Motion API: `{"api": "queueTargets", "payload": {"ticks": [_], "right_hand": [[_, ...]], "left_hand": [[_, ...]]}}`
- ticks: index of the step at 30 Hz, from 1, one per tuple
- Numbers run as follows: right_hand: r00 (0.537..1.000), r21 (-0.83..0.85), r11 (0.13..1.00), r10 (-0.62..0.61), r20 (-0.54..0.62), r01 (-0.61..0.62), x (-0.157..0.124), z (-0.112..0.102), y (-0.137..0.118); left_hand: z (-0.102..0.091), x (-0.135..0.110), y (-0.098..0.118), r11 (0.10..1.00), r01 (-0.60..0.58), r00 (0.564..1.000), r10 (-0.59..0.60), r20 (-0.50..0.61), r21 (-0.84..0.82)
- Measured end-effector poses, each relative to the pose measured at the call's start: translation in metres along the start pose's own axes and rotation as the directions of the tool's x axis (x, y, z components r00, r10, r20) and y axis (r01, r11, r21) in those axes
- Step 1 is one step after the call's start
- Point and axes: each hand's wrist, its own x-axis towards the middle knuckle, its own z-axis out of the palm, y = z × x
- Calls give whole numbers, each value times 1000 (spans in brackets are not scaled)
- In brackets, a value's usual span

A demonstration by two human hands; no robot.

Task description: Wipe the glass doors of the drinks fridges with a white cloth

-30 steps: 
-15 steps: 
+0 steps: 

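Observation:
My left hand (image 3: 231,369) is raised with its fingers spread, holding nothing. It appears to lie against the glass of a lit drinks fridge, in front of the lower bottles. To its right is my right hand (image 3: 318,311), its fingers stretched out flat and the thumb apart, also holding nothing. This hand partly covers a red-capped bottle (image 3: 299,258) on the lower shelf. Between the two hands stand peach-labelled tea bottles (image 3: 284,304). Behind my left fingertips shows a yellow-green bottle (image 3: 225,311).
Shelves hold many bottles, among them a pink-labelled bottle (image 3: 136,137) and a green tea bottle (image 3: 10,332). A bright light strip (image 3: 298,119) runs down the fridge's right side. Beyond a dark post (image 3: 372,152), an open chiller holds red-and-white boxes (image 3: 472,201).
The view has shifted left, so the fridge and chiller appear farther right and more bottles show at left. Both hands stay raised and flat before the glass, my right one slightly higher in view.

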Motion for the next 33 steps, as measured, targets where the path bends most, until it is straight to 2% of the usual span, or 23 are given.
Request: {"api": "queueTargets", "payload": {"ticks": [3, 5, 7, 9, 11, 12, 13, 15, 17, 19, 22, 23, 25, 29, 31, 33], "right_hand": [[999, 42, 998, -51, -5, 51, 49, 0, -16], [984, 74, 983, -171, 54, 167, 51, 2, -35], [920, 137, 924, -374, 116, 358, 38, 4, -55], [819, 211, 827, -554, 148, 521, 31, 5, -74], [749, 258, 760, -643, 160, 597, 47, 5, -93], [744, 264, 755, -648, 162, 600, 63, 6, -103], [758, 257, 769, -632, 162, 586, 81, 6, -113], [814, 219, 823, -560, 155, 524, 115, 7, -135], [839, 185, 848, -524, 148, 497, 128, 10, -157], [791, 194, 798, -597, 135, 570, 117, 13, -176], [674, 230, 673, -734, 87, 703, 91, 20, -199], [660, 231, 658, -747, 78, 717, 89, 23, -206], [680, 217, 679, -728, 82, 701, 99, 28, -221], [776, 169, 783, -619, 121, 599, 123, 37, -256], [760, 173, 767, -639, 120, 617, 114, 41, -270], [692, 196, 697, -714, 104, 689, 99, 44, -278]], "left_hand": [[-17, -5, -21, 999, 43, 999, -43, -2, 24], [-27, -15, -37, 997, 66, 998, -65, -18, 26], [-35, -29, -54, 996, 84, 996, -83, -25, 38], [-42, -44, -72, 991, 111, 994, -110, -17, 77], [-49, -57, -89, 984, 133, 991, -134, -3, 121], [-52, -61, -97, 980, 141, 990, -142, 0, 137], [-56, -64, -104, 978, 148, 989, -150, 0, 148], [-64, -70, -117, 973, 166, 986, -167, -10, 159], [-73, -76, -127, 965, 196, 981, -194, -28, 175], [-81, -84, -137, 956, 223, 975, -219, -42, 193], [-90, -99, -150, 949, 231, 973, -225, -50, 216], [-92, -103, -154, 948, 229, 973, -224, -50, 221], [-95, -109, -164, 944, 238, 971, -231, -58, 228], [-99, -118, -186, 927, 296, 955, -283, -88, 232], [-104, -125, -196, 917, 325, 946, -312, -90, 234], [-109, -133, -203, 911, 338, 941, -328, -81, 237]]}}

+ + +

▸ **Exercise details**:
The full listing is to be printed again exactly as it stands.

▸ **Result below**:
Motion API: `{"api": "queueTargets", "payload": {"ticks": [_], "right_hand": [[_, ...]], "left_hand": [[_, ...]]}}`
- ticks: index of the step at 30 Hz, from 1, one per tuple
- Numbers run as follows: right_hand: r00 (0.537..1.000), r21 (-0.83..0.85), r11 (0.13..1.00), r10 (-0.62..0.61), r20 (-0.54..0.62), r01 (-0.61..0.62), x (-0.157..0.124), z (-0.112..0.102), y (-0.137..0.118); left_hand: z (-0.102..0.091), x (-0.135..0.110), y (-0.098..0.118), r11 (0.10..1.00), r01 (-0.60..0.58), r00 (0.564..1.000), r10 (-0.59..0.60), r20 (-0.50..0.61), r21 (-0.84..0.82)
- Measured end-effector poses, each relative to the pose measured at the call's start: translation in metres along the start pose's own axes and rotation as the directions of the tool's x axis (x, y, z components r00, r10, r20) and y axis (r01, r11, r21) in those axes
- Step 1 is one step after the call's start
- Point and axes: each hand's wrist, its own x-axis towards the middle knuckle, its own z-axis out of the palm, y = z × x
- Calls give whole numbers, each value times 1000 (spans in brackets are not scaled)
- In brackets, a value's usual span

A demonstration by two human hands; no robot.

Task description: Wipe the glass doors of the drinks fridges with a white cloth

-30 steps: 
-15 steps: 
+0 steps: 

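Observation:
My left hand (image 3: 231,369) is raised with its fingers spread, holding nothing. It appears to lie against the glass of a lit drinks fridge, in front of the lower bottles. To its right is my right hand (image 3: 318,311), its fingers stretched out flat and the thumb apart, also holding nothing. This hand partly covers a red-capped bottle (image 3: 299,258) on the lower shelf. Between the two hands stand peach-labelled tea bottles (image 3: 284,304). Behind my left fingertips shows a yellow-green bottle (image 3: 225,311).
Shelves hold many bottles, among them a pink-labelled bottle (image 3: 136,137) and a green tea bottle (image 3: 10,332). A bright light strip (image 3: 298,119) runs down the fridge's right side. Beyond a dark post (image 3: 372,152), an open chiller holds red-and-white boxes (image 3: 472,201).
The view has shifted left, so the fridge and chiller appear farther right and more bottles show at left. Both hands stay raised and flat before the glass, my right one slightly higher in view.
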
Motion for the next 33 steps, as measured, targets where the path bends most, until it is straight to 2% of the usual span, or 23 are given.
Request: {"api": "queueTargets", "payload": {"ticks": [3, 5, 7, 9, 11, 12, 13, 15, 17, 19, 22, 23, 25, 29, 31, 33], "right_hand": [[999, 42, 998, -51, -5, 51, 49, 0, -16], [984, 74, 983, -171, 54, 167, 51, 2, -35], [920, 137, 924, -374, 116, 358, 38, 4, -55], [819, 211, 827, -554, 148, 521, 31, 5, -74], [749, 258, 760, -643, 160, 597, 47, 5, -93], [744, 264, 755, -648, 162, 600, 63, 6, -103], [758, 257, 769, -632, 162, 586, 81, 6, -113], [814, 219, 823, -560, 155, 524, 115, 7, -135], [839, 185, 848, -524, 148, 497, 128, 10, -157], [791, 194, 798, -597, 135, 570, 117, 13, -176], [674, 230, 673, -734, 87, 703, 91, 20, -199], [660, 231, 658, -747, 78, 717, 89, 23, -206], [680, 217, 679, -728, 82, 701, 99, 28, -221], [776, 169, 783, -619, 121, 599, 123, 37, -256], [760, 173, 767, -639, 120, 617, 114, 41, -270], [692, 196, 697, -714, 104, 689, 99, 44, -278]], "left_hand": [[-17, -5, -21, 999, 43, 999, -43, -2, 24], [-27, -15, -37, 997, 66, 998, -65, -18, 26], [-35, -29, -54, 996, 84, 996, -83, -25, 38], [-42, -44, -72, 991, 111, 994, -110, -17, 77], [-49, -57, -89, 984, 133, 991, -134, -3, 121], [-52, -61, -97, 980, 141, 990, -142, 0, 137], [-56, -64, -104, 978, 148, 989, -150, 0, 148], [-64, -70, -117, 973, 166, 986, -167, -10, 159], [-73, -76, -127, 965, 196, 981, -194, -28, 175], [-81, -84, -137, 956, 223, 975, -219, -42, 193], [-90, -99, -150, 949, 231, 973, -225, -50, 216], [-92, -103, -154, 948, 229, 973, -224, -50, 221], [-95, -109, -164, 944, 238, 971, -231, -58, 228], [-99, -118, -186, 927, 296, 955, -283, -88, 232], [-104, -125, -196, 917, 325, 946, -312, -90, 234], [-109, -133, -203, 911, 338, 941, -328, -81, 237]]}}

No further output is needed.